### [WORK TO COMPLETE]
The data that follows is to be copied exactly, with each image removed.

### [DATASET SECTION]
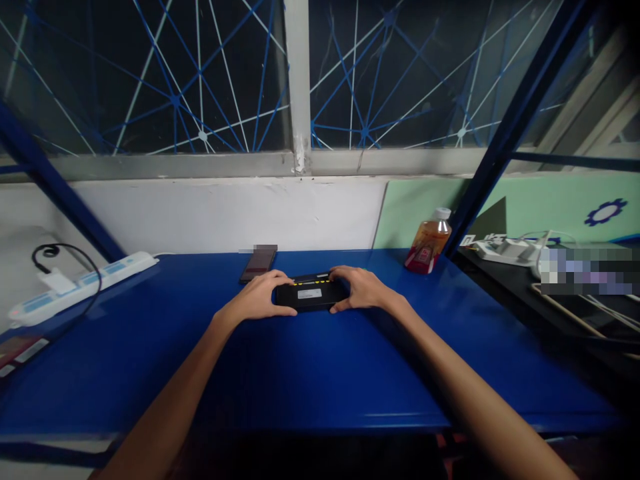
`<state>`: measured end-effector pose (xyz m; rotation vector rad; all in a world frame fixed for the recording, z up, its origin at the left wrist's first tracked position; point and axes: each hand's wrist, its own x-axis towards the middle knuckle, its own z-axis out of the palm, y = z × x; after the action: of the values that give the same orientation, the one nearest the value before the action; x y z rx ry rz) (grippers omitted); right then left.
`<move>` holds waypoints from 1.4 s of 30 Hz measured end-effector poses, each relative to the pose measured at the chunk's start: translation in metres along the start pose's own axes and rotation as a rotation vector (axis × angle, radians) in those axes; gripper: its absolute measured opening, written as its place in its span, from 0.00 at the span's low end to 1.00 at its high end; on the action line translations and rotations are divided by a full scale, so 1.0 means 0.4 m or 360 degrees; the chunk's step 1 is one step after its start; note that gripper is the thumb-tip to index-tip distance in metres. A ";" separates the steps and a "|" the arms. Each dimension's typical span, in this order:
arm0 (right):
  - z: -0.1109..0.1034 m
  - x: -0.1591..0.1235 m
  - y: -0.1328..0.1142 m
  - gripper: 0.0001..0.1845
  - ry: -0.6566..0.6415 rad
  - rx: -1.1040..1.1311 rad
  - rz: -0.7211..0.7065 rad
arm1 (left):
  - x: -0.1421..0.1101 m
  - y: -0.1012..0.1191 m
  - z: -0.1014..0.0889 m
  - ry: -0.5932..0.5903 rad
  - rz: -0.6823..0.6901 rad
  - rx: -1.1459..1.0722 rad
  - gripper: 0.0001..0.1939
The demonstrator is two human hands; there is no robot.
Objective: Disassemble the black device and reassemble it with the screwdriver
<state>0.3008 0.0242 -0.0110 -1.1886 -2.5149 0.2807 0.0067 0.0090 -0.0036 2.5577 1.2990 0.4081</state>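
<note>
Black case [315, 302] is positioned crosswise near the middle of the blue worktop [310, 373], short of its far edge. Left hand [256, 295] holds the left end; right hand [364, 288] holds the right end. On each side the thumb is at the near edge and the fingers reach to the far edge, so both hands are closed to roughly the depth of the case. A pale label [309, 293] faces upward, with a row of yellow marks [320, 283] behind it. Whether the underside rests on the worktop or is slightly raised cannot be told.

Step in hand, as judged: two-handed holding or positioning of the case. Any move from this hold calls for even pressure at both ends and a level path; if the case is to be set down, both thumbs must clear the near edge together.

Surrounding items: a dark flat slab [257, 263] lies beyond the left hand, near the wall [240, 217]. A bottle with a white cap [430, 243] stands upright at the far right. A white power strip [85, 290] lies at the left, with a plug [57, 283] and a black cable [93, 257].
</note>
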 end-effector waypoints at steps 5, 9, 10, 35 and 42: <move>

### [PROBLEM SOLUTION]
`<state>`: measured end-effector pose (xyz m; rotation vector rad; all in a world frame fixed for the recording, z up, its origin at the left wrist's first tracked position; point and axes: each hand's wrist, its own x-axis towards the middle knuckle, its own z-axis out of the palm, y = z × x; after the action: of the values that give the same orientation, the one nearest the value before the action; x y z rx ry rz) (grippers omitted); right then left.
`<move>` holds waypoints from 1.4 s of 30 Hz measured end-effector poses, each relative to the pose measured at the chunk's start: translation in metres along the start pose's own axes and rotation as a rotation vector (axis × angle, radians) in those axes; gripper: its absolute measured opening, written as its place in its span, from 0.00 at the span's low end to 1.00 at its high end; on the action line translations and rotations are divided by a full scale, so 1.0 means 0.4 m or 360 degrees; the chunk's step 1 is one step after its start; note that gripper is the thumb-tip to index-tip distance in metres. A ";" separates the steps and a "|" the arms. Each dimension's typical span, in this order:
arm0 (right):
  - z: -0.1109..0.1034 m
  - x: -0.1591..0.1235 m
  - y: -0.1328..0.1142 m
  - gripper: 0.0001..0.1845
  - ry: -0.6566..0.6415 rad
  - rx: -1.1040..1.1311 rad
  - rz: -0.7211..0.7065 rad
arm1 (left):
  - x: -0.1421..0.1101 m
  - y: -0.1012..0.1191 m
  - z: -0.1014..0.0889 m
  - ry: -0.5932..0.5903 rad
  - rz: -0.6823..0.6901 rad
  - rx: -1.1459..1.0722 rad
  - gripper: 0.0001..0.1939
The demonstrator is two human hands; there is no robot.
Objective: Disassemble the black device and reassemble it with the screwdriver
<state>0.3008 0.0242 -0.0110 -1.1886 -2.5149 0.2807 0.0067 0.0090 -0.0036 2.5577 1.2990 0.4081</state>
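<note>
Black case [315, 302] is positioned crosswise near the middle of the blue worktop [310, 373], short of its far edge. Left hand [256, 295] holds the left end; right hand [364, 288] holds the right end. On each side the thumb is at the near edge and the fingers reach to the far edge, so both hands are closed to roughly the depth of the case. A pale label [309, 293] faces upward, with a row of yellow marks [320, 283] behind it. Whether the underside rests on the worktop or is slightly raised cannot be told.

Step in hand, as judged: two-handed holding or positioning of the case. Any move from this hold calls for even pressure at both ends and a level path; if the case is to be set down, both thumbs must clear the near edge together.

Surrounding items: a dark flat slab [257, 263] lies beyond the left hand, near the wall [240, 217]. A bottle with a white cap [430, 243] stands upright at the far right. A white power strip [85, 290] lies at the left, with a plug [57, 283] and a black cable [93, 257].
</note>
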 end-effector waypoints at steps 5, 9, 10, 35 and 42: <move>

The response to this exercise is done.